I saw no more of her in D.C. that week.)
Stop. Brain start. Out of the bloodless fury, out of
the miscalculated night a strange bird, no peace dove, these were not such
times even with all our unforced errors, and no flame-flecked phoenix raising
but a bird, maybe the owl of Minerva came a better sense that this new world
a-bornin’ would take some doing, some serious doing. More serious that some
wispy-bearded, pony-tailed beat, beat down, beat around, beat up young stalwart
road tramp acting in god’s place could even dream of. But that was later. Just
then, just that screwed-up martyr moment, I was longing for the hot, dusty,
truck driver stop meat loaf special, dishwater coffee on the side, road back
home even ready to chance Connecticut highway dragnets to get there.
*********
The spring of 1971 had been
like the previous couple of years in the escalating anti-Vietnam War struggle.
There was the inevitable massive peaceful protest planned for late April in
Washington, D.C. as the mainline organizers of these now semi-annual events
(others took place in the fall) put on the word in the media and on the street.
The expectation of the organizers, the strategy, at least the public strategy,
was driven by the idea that ever-increasing numbers on the National Mall would
in short order whip the war-mongers. In short more housewives and mothers from
Jersey taking the trek south would do the trick. There were at this time, as
usual when the commonplace strategies to make political change do not work,
others, mainly students and young unaffiliated radicals who had other ideas
about stopping the madness of the Vietnam War. In little collectives, known as
May Day collectives for the day of action, small clots of like-minded brethren
were committed to major acts of civil disobedience. In their parlance-‘if the
government does not shut down the war, we will shut down the government.” It
was with these different concepts in mind that Frank Jackman, his girlfriend
Joyell, and a couple of other of her friends from Cambridge hitchhiked to
Washington, D.C. that spring.
Frank, having only a couple
of months previously had been discharged from the U.S. Army as a conscientious
objector after serving almost a year in the Fort Devens, Massachusetts stockade,
was intrigued by the thought of massive direct action to stop the war. His own
evolution on the subject of effective political action had started from his
perception that more than mass marches were necessary to stop the slaughter.

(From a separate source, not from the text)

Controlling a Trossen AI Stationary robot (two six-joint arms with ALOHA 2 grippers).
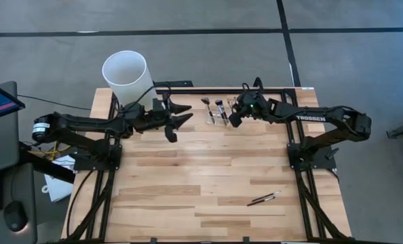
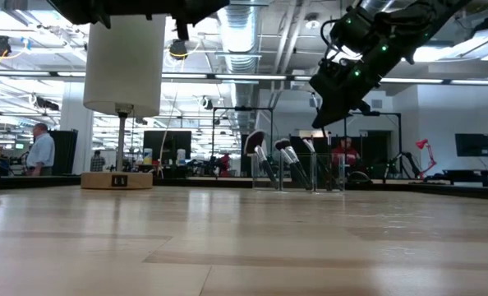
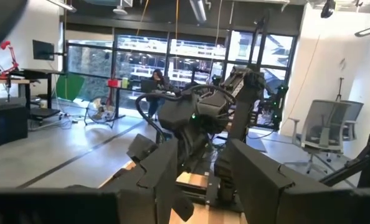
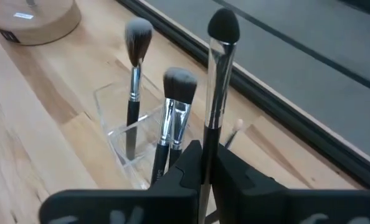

His own actions in the Army while individualistic were done with the thought of
spurring fellow soldiers into active opposition to the war. In time he saw that
more than acting as a model was necessary and was therefore intrigued by the
idea of mass civil disobedience to shut down the war machine.
Frank and Joyell had had many
argument over the question of direct civil action, “street violence” she called
it mentioning the wild and wooly radical types from Cambridge and elsewhere who
were touting the May Day actions. Frank thought every such option was up for
grabs with the never-ending war and so his objections were strictly personal.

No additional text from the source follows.